Russia’s Economics Ministry claimed that today Monday 15th May 2017 Russia achieved several months in advance its 4% annual inflation target.
The Central Bank reportedly is not disputing this claim, though it says more cautiously that the annual rate of inflation on 10th May 2017 was between 4.0% and 4.1%. It has also said that the fall in inflation has been aided by ‘unexpected factors’ which might well reverse.
The background to this is that the Central Bank remains committed to its high interest rate policy, and does not wish to be pushed by the lower than expected level of inflation into cutting interest rates more quickly than it wants.
It has followed this up with the truly remarkable claim that a rise in the value of the rouble caused by Russia’s high interest rates will not reduce industrial competitiveness, but might actually increase it
In the modern world of global production chains, the exchange rate ceases to be a source of competitiveness for a growing number of goods. It is very rare if an industrial commodity is fully developed and produced in only one country. Competition in the modern world shifts to competition in quality, production effectiveness and image of goods.

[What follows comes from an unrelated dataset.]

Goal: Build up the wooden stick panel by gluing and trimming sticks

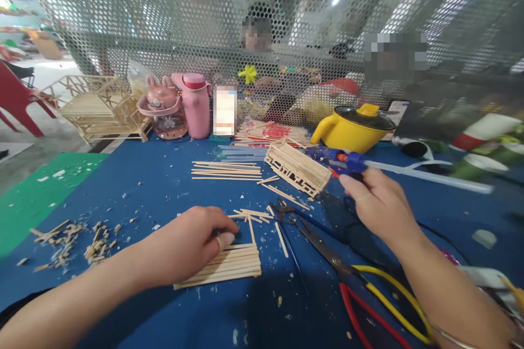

Attempts to compete only in terms of price will eventually lead to growth of technological gap.
In reality the correlation between an excessively strong currency and a loss of industrial competitiveness over time is well understood. There is no reason to think the recent inflation fall is likely to reverse. If anything Russia’s inflation rate during the summer is more likely to fall than rise, and with inflation at record low levels in Russia’s post-war history pressure on the Central Bank to cut interest rates is now bound to increase.